(Data provided Opens)

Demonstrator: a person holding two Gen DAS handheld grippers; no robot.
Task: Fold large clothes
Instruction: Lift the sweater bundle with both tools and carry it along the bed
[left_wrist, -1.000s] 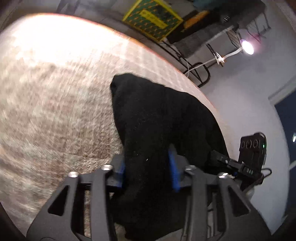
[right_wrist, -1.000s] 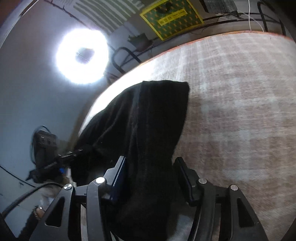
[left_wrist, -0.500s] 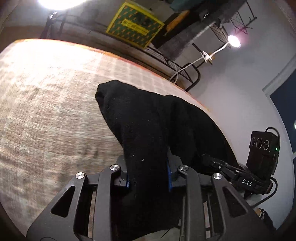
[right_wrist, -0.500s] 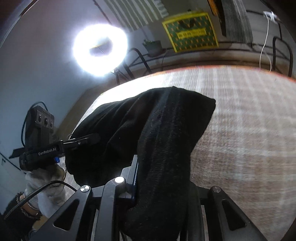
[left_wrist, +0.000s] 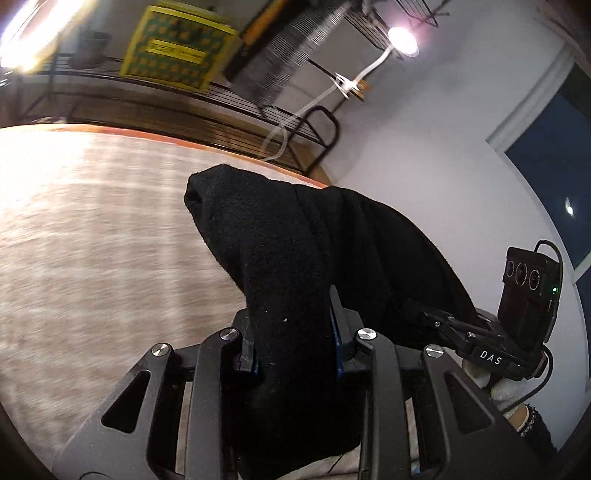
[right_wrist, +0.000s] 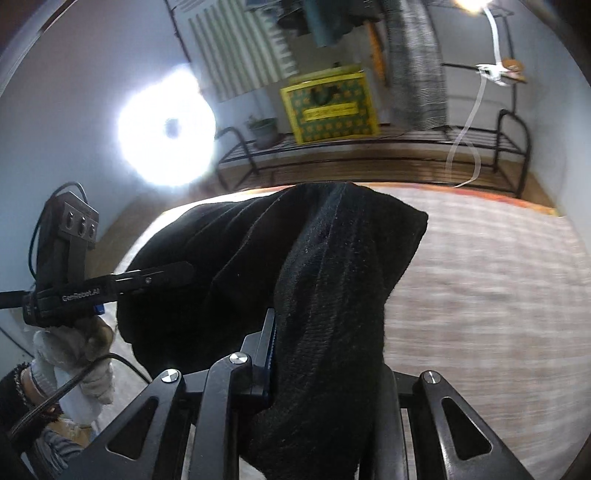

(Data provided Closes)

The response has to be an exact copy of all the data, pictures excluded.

### Result of the exercise
Demonstrator: a person holding two Gen DAS handheld grippers; no robot.
Task: Fold large clothes
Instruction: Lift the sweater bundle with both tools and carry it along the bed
[left_wrist, -1.000s] 
[right_wrist, -1.000s] 
[left_wrist, -0.500s] 
[right_wrist, -0.500s] 
[left_wrist, +0.000s] 
[right_wrist, +0.000s] 

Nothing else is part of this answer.